Autor: Schönenberg-Wessel

Vorerbe = Vollerbe

Soweit der bzw. die Erblasser von dem Rechtsinstitut der Vor- und Nacherbfolge (§§ 2100 ff. BGB) Gebrauch gemacht haben, hat dies unmittelbare steuerliche Folgen. Nach der Vorstellung des Gesetzgebers wird der Vorerbe wie ein Vollerbe (§§ 2100, 1922 Abs. 1 BGB) behandelt, obwohl er nur Erbe auf Zeit ist und der Nachlass nach Eintritt einer Bedingung oder Befristung unmittelbar an den Nacherben fällt. Während der Vorerbschaft ist der Vorerbe Gesamtrechtsnachfolger des Erblassers.

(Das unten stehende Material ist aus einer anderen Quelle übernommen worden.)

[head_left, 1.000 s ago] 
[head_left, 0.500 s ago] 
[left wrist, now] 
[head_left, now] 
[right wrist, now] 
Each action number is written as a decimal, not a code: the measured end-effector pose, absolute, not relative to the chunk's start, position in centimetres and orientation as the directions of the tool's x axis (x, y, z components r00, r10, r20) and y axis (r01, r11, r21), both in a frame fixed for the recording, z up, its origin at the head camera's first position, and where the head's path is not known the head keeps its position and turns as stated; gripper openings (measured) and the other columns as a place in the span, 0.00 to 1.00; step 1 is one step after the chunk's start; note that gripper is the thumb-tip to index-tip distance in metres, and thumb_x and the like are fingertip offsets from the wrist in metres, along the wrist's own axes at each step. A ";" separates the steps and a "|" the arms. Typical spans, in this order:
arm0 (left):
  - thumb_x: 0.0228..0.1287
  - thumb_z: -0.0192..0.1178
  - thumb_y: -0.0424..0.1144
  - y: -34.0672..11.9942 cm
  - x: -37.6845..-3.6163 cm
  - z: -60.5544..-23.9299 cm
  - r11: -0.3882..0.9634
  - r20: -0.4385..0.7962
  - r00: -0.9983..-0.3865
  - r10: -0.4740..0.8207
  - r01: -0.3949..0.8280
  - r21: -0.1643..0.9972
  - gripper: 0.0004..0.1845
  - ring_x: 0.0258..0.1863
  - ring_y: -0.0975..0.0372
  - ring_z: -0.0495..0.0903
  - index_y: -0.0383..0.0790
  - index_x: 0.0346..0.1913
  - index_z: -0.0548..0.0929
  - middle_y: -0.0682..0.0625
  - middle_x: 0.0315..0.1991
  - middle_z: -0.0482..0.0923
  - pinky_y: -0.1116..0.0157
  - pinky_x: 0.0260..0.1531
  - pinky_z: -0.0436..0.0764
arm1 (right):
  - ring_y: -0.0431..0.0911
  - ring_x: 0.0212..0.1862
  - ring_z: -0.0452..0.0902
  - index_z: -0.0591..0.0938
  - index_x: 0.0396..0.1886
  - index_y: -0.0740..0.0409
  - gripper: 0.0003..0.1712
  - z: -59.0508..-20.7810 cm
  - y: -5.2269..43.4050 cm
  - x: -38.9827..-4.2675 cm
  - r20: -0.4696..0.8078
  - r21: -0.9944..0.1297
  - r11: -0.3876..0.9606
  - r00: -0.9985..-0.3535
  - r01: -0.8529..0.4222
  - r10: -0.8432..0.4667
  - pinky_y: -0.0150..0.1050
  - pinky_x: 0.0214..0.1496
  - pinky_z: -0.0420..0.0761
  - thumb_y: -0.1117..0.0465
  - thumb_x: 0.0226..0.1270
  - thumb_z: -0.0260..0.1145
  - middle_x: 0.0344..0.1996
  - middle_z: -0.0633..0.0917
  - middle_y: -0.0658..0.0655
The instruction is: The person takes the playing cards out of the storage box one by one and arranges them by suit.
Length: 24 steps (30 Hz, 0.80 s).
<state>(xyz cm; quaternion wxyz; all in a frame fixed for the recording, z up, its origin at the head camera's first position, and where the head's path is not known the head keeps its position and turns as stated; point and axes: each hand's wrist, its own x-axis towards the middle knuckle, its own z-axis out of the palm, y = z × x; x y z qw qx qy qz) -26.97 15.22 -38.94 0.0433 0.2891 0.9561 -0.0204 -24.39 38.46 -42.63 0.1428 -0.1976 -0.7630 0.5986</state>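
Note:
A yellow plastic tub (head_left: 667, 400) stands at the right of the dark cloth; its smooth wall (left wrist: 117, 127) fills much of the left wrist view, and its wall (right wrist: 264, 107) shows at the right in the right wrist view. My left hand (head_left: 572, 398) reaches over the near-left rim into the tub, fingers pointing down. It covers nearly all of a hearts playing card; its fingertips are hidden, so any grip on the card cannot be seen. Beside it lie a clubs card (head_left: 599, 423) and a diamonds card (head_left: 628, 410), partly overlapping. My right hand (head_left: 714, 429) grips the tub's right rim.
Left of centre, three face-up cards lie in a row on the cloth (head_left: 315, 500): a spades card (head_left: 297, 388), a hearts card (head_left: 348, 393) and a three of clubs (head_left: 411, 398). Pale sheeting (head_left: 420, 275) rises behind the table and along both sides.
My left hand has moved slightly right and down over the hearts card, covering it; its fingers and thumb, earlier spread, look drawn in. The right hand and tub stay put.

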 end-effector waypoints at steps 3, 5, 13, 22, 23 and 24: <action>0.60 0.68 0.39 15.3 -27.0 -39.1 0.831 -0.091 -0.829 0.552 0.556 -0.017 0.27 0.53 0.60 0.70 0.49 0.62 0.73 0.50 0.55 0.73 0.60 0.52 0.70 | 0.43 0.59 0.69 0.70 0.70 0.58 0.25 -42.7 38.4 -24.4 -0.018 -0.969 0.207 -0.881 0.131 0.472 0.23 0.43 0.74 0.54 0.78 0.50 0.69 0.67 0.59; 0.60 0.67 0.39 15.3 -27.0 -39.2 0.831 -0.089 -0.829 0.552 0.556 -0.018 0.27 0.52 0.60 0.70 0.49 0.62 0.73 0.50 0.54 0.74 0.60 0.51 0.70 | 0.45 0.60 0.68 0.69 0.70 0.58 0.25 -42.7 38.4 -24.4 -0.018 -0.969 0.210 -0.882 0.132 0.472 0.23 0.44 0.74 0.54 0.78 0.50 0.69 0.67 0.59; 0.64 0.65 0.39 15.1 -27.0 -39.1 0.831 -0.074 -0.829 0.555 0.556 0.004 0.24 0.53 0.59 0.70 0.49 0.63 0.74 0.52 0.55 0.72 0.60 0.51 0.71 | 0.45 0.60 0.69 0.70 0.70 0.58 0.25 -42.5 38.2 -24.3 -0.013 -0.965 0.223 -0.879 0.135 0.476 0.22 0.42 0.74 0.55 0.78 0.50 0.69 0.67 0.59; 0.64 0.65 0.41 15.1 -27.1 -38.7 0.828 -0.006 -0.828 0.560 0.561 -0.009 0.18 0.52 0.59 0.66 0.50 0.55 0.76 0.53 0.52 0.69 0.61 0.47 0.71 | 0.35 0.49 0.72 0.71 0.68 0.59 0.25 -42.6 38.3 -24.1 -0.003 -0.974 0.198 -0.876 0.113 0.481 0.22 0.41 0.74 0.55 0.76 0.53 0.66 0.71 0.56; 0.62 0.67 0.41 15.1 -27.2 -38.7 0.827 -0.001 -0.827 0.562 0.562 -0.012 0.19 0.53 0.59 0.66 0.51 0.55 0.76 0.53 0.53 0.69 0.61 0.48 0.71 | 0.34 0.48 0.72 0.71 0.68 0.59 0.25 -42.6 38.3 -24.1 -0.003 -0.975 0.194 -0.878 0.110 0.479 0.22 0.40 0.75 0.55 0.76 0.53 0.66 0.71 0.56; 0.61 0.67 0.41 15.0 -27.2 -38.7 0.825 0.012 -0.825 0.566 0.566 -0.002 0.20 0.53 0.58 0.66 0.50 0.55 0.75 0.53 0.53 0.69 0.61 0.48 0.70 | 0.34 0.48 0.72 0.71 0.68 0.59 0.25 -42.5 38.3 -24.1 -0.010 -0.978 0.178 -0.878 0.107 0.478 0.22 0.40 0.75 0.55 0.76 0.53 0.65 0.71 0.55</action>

Erbschaftsteuerlich gilt sowohl der Erwerb des Vorerben als auch der des Nacherben als Erbanfall i.S.d. § 3 Abs. 1 Nr. 1 ErbStG. Damit wird steuerlich auch der Tatsache Rechnung getragen, dass der Erblasser die rechtliche Stellung des Vorerben als zeitlich beschränktem Erben weitgehend einschränken oder erweitern kann und dieser sich insoweit zwischen einer wirtschaftlichen, dem Nießbrauch vergleichbaren Stellung und der dem Volleigentum angenäherten Anordnung bewegt (Weinmann, in: Moench/Weinmann, ErbStG, § 3 Rdnr. 4 (04/2021); Milatz, in: Burandt/Rojahn, Erbrecht, 3. Aufl. 2019, § 6 ErbStG Rdnr. 2). Die Verfügungsbeschränkungen des Vorerben bleiben nach § 9 Abs. 2 Satz 3, Abs. 3 BewG bei der Bewertung außer Betracht (FG Düsseldorf, Urt. v. 22.11.2016 - 4 K 2949/14 Erb, EFG 2017, 138 zum Vorvermächtnis; Meincke/Hannes/Holtz, ErbStG, 17. Aufl. 2018, § 6 Rdnr. 5).